*** Opening of DATA ***

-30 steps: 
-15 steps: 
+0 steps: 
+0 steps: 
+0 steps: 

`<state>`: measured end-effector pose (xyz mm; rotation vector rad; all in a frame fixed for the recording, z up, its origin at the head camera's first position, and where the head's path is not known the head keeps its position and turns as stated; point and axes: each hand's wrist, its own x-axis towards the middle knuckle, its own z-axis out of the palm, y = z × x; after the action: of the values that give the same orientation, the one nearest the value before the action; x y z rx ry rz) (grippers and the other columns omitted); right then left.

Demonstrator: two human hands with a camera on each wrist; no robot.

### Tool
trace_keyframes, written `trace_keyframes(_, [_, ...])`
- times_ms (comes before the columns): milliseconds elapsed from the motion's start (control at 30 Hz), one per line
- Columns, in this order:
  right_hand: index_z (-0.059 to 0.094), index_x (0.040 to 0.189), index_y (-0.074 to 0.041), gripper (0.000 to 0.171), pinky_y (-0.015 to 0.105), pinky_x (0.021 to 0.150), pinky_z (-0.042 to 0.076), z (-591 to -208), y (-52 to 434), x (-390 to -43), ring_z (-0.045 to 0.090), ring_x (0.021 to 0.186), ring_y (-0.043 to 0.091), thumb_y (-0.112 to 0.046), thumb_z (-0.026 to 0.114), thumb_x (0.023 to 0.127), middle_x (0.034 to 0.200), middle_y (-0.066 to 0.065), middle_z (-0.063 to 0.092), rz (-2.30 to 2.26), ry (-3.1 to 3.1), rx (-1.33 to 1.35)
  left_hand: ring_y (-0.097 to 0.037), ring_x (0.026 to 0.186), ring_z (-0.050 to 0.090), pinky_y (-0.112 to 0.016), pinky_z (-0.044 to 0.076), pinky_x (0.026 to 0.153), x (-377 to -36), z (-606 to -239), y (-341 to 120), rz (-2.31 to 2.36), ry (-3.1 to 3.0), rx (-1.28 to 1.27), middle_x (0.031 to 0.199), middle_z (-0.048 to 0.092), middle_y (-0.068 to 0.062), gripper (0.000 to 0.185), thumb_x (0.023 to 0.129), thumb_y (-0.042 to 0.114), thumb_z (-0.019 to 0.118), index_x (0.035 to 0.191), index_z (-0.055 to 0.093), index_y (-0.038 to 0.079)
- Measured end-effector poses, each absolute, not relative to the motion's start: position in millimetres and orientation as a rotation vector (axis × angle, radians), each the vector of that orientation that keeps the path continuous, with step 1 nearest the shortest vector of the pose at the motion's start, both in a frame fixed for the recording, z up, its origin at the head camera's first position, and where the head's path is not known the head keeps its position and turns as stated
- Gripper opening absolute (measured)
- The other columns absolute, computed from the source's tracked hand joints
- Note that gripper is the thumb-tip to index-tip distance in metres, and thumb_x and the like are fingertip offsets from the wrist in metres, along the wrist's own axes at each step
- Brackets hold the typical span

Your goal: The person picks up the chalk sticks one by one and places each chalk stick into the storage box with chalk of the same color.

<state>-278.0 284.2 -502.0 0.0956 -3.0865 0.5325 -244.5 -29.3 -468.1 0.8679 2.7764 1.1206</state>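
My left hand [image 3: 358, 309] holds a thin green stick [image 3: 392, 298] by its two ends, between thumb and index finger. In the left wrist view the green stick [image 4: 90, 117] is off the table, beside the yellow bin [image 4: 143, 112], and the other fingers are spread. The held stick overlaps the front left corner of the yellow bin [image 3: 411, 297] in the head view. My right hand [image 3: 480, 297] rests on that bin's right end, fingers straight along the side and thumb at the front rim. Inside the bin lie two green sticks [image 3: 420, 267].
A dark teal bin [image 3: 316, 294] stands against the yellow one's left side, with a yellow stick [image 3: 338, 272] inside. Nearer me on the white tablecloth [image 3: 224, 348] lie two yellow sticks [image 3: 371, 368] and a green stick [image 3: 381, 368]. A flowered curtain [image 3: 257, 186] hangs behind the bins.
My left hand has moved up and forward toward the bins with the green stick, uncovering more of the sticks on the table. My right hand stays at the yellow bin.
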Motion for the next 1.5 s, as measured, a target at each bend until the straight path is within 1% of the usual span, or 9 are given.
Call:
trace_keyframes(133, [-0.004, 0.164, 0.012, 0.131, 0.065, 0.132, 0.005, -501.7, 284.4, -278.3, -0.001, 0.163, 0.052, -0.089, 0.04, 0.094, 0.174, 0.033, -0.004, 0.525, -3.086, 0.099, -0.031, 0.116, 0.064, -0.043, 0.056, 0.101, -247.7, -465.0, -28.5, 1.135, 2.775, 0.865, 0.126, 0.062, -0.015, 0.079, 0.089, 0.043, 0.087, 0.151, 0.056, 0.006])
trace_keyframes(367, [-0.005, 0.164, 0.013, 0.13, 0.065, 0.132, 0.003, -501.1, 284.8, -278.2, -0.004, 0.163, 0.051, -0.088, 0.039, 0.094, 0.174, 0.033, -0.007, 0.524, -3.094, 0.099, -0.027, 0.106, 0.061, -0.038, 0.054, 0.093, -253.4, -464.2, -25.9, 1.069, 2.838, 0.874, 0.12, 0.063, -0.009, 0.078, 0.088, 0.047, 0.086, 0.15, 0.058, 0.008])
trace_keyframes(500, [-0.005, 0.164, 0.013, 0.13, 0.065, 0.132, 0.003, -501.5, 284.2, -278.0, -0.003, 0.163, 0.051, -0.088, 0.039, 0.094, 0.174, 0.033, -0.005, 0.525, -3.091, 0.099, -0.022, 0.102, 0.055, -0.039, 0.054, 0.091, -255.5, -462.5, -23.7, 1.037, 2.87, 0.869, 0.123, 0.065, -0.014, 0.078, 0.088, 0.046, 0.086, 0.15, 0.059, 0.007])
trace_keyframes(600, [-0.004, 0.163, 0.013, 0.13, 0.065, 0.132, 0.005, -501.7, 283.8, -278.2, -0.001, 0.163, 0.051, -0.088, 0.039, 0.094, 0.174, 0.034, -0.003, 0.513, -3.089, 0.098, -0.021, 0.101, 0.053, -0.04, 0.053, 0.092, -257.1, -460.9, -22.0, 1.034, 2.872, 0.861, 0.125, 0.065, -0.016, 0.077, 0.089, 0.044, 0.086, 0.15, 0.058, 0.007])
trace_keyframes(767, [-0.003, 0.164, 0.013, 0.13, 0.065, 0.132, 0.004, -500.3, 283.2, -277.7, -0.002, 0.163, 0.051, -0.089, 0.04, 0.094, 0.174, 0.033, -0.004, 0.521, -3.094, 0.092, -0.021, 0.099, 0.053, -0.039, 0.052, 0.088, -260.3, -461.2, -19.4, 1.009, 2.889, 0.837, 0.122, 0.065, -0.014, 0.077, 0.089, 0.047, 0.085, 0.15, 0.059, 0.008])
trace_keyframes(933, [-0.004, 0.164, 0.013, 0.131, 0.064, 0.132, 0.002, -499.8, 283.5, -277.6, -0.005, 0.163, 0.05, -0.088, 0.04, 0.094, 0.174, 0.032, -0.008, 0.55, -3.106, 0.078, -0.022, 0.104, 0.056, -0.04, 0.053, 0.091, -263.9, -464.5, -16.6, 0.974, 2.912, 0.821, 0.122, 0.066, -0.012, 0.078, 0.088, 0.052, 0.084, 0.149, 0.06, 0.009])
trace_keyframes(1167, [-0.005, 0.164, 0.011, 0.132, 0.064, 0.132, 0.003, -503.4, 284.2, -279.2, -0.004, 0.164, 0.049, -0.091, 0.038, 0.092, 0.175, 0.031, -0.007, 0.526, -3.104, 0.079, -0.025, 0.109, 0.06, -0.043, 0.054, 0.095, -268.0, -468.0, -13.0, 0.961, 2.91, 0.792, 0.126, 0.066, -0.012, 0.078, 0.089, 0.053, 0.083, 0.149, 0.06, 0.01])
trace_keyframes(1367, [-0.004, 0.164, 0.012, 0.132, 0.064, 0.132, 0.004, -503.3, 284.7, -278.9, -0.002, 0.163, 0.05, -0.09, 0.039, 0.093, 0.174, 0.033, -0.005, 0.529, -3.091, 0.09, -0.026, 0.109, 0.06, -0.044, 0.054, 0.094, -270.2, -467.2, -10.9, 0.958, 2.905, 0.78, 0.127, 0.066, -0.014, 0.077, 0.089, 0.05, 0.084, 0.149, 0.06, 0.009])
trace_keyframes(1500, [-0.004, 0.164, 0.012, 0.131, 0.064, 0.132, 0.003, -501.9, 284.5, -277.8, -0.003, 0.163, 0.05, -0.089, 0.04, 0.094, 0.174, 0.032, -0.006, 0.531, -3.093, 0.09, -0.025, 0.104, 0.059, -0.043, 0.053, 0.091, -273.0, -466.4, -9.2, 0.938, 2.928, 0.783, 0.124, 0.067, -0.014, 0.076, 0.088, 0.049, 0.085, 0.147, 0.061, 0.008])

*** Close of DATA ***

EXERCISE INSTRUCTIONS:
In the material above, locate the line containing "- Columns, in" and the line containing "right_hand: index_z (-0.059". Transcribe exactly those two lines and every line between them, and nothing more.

TASK RESULT:
- Columns, in this order:
  right_hand: index_z (-0.059 to 0.094), index_x (0.040 to 0.189), index_y (-0.074 to 0.041), gripper (0.000 to 0.171), pinky_y (-0.015 to 0.105), pinky_x (0.021 to 0.150), pinky_z (-0.042 to 0.076), z (-591 to -208), y (-52 to 434), x (-390 to -43), ring_z (-0.045 to 0.090), ring_x (0.021 to 0.186), ring_y (-0.043 to 0.091), thumb_y (-0.112 to 0.046), thumb_z (-0.026 to 0.114), thumb_x (0.023 to 0.127), middle_x (0.034 to 0.200), middle_y (-0.066 to 0.065), middle_z (-0.063 to 0.092), rz (-2.30 to 2.26), ry (-3.1 to 3.1), rx (-1.33 to 1.35)

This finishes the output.